▶ **Exercise brief**:
Everything from the line containing "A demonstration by" to the final line of the records below should be given again exactly, and nothing else.

▶ **Working data**:
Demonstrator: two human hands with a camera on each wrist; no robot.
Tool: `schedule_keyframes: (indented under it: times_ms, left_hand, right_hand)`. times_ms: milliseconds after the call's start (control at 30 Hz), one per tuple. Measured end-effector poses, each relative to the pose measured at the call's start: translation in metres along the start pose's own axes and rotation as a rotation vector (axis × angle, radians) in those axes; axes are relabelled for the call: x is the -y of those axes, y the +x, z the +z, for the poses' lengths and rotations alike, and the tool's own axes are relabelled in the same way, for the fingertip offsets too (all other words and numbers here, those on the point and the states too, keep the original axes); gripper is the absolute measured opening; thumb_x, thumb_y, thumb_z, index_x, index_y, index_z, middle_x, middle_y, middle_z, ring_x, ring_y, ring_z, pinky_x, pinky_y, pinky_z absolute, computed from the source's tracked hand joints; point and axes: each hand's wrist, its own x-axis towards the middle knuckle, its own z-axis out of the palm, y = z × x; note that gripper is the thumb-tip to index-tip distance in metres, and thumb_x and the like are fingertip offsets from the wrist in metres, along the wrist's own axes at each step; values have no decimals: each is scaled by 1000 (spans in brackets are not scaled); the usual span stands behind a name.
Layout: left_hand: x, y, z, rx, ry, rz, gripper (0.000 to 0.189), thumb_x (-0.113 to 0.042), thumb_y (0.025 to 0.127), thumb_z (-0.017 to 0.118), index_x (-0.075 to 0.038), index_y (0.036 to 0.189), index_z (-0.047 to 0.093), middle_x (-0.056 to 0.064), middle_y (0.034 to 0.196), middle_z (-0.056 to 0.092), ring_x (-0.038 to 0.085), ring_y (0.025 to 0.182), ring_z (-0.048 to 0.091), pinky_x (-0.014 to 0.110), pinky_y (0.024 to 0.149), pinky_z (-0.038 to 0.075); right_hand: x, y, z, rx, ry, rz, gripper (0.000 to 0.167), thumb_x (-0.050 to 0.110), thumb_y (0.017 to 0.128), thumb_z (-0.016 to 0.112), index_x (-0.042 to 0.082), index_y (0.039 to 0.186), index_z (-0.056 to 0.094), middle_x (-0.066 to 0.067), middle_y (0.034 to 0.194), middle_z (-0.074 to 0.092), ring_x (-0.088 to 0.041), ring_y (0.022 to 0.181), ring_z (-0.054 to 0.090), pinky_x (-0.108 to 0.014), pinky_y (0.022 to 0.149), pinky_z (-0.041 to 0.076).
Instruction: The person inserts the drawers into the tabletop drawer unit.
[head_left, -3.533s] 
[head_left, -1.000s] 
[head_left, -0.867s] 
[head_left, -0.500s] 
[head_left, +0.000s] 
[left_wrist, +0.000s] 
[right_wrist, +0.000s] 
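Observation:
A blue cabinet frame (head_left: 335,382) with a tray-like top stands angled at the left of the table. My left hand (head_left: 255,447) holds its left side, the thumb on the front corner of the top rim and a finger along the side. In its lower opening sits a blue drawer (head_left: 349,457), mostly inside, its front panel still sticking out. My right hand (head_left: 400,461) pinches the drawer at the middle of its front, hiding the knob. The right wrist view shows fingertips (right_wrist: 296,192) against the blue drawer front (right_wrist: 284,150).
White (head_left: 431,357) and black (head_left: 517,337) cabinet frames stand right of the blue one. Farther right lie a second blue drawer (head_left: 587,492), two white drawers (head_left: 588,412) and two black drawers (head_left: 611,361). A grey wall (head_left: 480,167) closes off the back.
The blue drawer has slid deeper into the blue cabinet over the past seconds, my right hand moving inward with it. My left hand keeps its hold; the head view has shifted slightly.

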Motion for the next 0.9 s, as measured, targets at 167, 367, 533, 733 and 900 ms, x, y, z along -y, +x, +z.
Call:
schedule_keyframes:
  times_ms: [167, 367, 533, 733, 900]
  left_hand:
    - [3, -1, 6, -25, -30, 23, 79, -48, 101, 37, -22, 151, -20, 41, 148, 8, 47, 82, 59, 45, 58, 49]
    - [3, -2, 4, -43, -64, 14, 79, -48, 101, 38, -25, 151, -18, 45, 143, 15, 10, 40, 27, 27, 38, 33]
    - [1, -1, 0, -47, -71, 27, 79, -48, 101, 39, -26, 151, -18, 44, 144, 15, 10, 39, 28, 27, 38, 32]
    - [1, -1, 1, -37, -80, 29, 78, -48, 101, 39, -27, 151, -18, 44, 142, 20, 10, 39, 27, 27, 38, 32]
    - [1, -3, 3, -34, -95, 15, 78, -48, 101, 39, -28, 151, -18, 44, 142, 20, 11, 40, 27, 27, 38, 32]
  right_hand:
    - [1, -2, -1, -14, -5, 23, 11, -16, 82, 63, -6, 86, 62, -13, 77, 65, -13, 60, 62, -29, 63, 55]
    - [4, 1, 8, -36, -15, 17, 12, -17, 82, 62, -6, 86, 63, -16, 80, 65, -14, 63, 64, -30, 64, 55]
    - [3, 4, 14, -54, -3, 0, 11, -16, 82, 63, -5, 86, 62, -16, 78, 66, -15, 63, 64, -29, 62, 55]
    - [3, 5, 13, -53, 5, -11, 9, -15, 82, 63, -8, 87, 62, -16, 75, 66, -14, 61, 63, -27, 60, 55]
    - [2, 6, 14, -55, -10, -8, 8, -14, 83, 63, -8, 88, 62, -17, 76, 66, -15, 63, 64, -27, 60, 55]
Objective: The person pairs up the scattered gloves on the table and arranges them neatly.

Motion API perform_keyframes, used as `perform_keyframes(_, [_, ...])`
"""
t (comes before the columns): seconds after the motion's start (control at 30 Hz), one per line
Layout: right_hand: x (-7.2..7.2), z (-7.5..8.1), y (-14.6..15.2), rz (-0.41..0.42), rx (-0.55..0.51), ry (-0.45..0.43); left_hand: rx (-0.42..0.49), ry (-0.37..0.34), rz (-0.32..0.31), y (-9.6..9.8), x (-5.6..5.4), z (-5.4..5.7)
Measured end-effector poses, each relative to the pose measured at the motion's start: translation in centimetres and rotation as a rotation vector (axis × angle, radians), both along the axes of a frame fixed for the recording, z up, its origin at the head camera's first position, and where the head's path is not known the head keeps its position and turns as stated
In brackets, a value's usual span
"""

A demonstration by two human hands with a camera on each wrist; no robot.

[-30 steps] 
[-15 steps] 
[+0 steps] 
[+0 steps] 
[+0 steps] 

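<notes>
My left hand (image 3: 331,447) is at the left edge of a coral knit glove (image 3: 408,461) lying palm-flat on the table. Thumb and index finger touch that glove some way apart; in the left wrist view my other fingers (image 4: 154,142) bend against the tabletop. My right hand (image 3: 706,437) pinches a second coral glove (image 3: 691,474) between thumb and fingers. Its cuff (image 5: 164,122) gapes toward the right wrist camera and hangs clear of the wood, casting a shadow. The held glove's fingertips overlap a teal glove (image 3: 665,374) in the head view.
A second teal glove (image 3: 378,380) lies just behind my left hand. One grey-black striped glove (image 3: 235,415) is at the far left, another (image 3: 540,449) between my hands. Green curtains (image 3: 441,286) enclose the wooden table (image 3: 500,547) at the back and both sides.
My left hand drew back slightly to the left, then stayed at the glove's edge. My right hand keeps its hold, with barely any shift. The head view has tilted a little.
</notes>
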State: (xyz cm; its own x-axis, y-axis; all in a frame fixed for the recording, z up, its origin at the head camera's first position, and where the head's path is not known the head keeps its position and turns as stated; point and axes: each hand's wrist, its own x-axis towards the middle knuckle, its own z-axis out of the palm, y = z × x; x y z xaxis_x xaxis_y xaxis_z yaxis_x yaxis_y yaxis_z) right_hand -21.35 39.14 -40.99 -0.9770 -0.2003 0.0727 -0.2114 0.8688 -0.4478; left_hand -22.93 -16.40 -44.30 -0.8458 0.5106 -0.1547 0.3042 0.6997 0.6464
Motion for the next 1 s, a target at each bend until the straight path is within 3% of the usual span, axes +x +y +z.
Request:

▶ **Response for this exercise**:
A demonstration by two human hands with a camera on each wrist; no robot.

[-30 steps] 
[-15 steps] 
[+0 steps] 
[+0 steps] 
[+0 steps] 

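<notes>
My left hand (image 3: 331,447) is at the left edge of a coral knit glove (image 3: 408,461) lying palm-flat on the table. Thumb and index finger touch that glove some way apart; in the left wrist view my other fingers (image 4: 154,142) bend against the tabletop. My right hand (image 3: 706,437) pinches a second coral glove (image 3: 691,474) between thumb and fingers. Its cuff (image 5: 164,122) gapes toward the right wrist camera and hangs clear of the wood, casting a shadow. The held glove's fingertips overlap a teal glove (image 3: 665,374) in the head view.
A second teal glove (image 3: 378,380) lies just behind my left hand. One grey-black striped glove (image 3: 235,415) is at the far left, another (image 3: 540,449) between my hands. Green curtains (image 3: 441,286) enclose the wooden table (image 3: 500,547) at the back and both sides.
My left hand drew back slightly to the left, then stayed at the glove's edge. My right hand keeps its hold, with barely any shift. The head view has tilted a little.
</notes>
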State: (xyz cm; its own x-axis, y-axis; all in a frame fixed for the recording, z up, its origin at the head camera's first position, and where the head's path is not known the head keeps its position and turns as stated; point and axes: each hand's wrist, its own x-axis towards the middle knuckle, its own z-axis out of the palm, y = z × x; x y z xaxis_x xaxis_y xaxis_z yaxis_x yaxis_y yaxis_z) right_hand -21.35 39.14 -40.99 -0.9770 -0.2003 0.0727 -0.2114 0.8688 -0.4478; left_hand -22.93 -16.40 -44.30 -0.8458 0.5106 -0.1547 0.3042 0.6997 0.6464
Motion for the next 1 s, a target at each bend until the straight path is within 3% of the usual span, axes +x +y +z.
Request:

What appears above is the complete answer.